Exercise goal: Could you retype exactly the lines below between the one holding "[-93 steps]" and the one holding "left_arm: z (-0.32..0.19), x", inclusive, leaving out any pictures?

Recorded data:
* * *

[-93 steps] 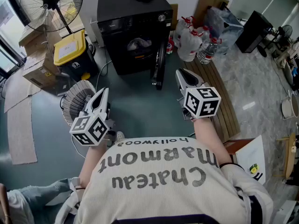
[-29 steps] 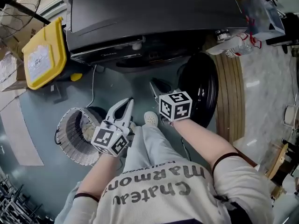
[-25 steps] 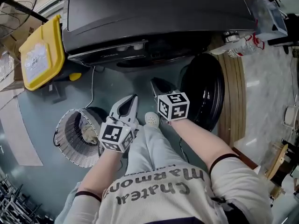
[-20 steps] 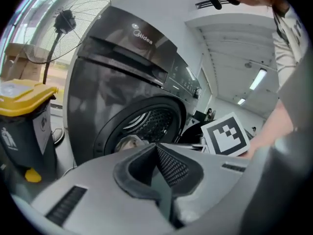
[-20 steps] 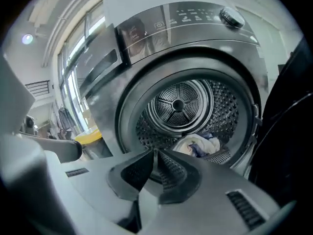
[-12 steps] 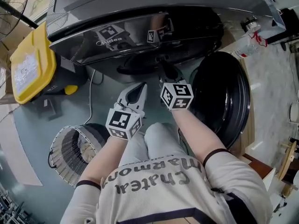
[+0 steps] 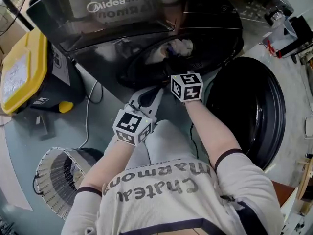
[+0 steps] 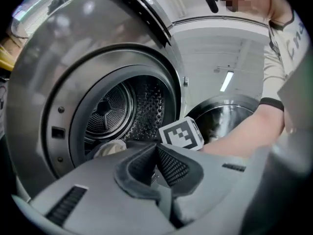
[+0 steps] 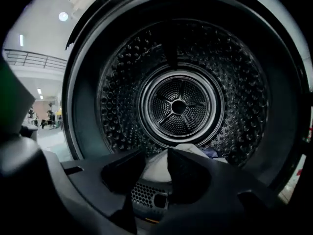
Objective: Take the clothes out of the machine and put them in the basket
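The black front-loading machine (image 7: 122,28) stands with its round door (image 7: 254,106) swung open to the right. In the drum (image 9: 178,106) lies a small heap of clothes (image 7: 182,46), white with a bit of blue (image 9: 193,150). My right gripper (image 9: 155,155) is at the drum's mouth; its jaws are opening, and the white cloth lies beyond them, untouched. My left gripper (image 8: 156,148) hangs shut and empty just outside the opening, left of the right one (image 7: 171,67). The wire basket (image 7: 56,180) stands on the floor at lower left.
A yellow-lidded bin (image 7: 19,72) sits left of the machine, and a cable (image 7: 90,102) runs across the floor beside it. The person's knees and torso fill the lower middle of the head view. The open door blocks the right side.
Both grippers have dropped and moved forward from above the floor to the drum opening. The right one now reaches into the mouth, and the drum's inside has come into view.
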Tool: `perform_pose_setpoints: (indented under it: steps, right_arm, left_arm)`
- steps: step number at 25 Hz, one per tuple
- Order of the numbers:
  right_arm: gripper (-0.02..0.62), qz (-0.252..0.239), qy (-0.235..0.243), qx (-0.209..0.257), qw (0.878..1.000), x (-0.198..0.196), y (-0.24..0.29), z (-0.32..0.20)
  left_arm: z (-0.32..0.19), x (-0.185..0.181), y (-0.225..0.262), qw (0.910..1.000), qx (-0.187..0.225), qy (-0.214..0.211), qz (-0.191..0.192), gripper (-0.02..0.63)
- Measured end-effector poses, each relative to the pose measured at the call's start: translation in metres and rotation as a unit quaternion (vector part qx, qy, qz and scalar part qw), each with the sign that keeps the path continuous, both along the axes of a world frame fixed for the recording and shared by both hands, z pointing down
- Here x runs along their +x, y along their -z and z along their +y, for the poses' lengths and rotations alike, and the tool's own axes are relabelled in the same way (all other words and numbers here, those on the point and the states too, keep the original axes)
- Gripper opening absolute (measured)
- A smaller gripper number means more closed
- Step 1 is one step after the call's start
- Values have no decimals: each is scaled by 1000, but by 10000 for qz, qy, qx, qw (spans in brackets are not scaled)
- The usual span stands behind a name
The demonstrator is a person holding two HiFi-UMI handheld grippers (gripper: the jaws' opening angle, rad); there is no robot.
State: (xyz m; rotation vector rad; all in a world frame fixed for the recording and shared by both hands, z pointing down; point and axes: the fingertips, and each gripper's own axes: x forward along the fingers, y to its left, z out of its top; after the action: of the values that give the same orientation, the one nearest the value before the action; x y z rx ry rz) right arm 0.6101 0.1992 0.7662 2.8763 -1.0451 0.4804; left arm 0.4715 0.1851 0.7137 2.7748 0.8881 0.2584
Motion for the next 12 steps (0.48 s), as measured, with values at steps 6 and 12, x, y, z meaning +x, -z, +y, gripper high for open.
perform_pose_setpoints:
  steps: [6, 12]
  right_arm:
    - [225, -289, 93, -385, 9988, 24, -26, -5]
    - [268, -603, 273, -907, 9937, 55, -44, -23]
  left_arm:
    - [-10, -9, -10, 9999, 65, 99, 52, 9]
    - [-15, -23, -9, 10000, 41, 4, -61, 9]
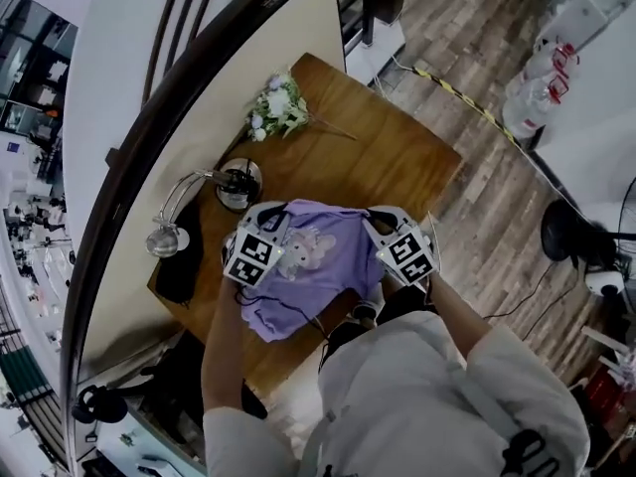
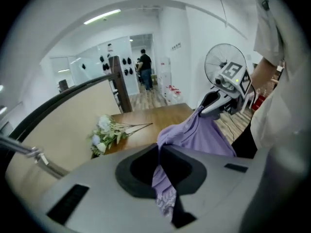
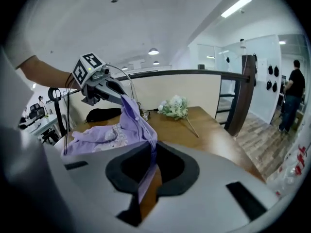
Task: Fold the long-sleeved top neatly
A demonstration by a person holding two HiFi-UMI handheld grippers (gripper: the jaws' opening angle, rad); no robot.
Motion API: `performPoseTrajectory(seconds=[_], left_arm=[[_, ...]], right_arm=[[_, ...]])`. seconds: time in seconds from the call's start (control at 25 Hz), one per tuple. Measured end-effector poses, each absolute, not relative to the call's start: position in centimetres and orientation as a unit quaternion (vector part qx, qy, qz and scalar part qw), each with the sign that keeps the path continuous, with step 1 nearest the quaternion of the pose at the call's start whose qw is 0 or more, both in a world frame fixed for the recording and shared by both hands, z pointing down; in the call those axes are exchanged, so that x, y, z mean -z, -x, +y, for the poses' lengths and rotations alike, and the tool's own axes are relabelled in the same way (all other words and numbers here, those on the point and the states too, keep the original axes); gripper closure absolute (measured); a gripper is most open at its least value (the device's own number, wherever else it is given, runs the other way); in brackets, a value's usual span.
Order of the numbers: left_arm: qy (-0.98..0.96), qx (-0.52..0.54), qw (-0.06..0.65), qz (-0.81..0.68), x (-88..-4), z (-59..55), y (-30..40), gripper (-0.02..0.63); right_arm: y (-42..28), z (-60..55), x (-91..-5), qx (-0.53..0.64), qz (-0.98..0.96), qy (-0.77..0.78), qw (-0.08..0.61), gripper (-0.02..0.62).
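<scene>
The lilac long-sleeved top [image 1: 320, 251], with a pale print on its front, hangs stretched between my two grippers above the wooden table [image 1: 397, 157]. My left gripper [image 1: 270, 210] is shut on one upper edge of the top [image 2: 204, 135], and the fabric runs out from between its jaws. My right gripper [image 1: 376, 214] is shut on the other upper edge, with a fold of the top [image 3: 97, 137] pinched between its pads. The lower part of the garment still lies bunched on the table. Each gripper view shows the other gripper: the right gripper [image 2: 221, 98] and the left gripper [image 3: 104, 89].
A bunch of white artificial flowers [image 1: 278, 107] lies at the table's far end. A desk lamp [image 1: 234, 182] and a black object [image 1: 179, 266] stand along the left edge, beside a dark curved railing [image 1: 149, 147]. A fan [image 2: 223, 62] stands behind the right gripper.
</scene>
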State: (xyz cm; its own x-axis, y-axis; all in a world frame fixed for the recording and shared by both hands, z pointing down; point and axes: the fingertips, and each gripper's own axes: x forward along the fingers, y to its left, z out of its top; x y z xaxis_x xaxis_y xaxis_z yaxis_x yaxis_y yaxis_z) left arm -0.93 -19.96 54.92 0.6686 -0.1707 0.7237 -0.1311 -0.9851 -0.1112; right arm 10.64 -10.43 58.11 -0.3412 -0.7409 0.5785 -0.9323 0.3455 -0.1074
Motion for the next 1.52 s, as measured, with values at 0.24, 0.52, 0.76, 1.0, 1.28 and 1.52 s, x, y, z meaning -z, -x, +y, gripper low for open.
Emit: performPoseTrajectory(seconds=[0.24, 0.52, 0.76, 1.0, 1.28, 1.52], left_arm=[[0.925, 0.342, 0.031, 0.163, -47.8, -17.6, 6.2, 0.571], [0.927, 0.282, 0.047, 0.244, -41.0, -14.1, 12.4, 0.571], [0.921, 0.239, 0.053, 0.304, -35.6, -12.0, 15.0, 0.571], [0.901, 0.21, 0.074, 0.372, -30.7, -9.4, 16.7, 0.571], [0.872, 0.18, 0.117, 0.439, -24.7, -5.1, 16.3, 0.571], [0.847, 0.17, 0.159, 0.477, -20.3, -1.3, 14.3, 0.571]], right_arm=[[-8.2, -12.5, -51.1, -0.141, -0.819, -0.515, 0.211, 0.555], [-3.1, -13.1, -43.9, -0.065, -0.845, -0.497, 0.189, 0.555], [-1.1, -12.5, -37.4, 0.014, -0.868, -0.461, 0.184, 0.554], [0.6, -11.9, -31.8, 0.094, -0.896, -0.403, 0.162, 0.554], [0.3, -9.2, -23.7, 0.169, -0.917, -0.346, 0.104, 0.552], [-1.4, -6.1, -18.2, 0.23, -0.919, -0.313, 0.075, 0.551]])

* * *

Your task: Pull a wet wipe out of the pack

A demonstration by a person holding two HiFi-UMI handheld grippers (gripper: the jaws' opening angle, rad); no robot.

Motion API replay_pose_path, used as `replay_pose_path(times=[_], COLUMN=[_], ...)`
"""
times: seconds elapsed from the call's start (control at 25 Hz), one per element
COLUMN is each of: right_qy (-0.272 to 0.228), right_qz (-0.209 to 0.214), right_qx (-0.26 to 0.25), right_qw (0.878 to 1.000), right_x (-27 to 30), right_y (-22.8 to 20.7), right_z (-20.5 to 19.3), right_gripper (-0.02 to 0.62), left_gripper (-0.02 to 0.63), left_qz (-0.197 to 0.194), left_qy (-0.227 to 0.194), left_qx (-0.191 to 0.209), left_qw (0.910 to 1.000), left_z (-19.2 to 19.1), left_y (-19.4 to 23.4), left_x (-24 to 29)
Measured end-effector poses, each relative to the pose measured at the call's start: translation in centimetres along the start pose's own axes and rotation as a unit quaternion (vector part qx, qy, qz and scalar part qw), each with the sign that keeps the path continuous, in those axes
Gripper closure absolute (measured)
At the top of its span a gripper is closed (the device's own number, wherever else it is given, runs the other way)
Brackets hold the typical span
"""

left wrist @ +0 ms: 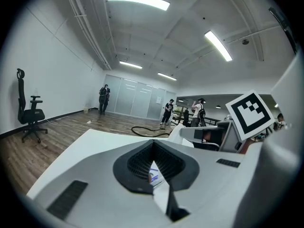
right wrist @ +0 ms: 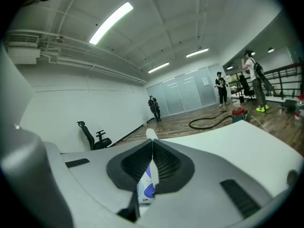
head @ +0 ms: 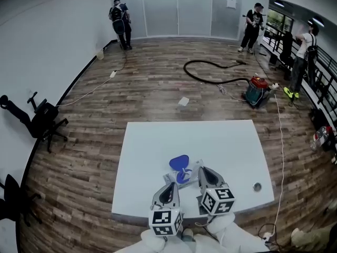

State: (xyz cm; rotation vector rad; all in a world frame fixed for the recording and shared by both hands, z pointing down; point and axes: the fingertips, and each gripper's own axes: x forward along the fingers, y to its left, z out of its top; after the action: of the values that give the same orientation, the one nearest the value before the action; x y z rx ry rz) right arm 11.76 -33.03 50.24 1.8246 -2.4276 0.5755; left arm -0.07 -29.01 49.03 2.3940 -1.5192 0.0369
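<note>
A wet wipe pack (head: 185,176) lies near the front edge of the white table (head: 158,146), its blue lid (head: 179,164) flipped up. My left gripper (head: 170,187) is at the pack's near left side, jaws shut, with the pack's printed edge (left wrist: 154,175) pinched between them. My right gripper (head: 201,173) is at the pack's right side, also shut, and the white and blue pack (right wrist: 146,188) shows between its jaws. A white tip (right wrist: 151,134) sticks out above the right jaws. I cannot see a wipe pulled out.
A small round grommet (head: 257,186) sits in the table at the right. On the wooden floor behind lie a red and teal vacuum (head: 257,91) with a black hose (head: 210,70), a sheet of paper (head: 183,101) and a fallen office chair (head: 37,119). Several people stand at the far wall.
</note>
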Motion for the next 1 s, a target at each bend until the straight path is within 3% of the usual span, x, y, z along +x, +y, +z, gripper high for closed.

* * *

Answer to the problem:
[-93 steps] 
[-29 steps] 
[-25 steps] 
[-20 steps] 
[-20 steps] 
[-12 steps] 
[+0 steps] 
[+0 steps] 
[+0 steps] 
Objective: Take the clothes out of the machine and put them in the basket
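The black front-loading machine (image 7: 122,28) stands with its round door (image 7: 254,106) swung open to the right. In the drum (image 9: 178,106) lies a small heap of clothes (image 7: 182,46), white with a bit of blue (image 9: 193,150). My right gripper (image 9: 155,155) is at the drum's mouth; its jaws are opening, and the white cloth lies beyond them, untouched. My left gripper (image 8: 156,148) hangs shut and empty just outside the opening, left of the right one (image 7: 171,67). The wire basket (image 7: 56,180) stands on the floor at lower left.
A yellow-lidded bin (image 7: 19,72) sits left of the machine, and a cable (image 7: 90,102) runs across the floor beside it. The person's knees and torso fill the lower middle of the head view. The open door blocks the right side.
Both grippers have dropped and moved forward from above the floor to the drum opening. The right one now reaches into the mouth, and the drum's inside has come into view.
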Tool: `perform_pose_setpoints: (indented under it: steps, right_arm, left_arm)`
- steps: step number at 25 Hz, one per tuple
- Order of the numbers:
  right_arm: gripper (-0.02..0.62), qz (-0.252..0.239), qy (-0.235..0.243), qx (-0.209..0.257), qw (0.878..1.000), x (-0.198..0.196), y (-0.24..0.29), z (-0.32..0.20)
  left_arm: z (-0.32..0.19), x (-0.185..0.181), y (-0.225..0.262), qw (0.910..1.000), qx (-0.187..0.225), qy (-0.214..0.211), qz (-0.191..0.192), gripper (-0.02..0.63)

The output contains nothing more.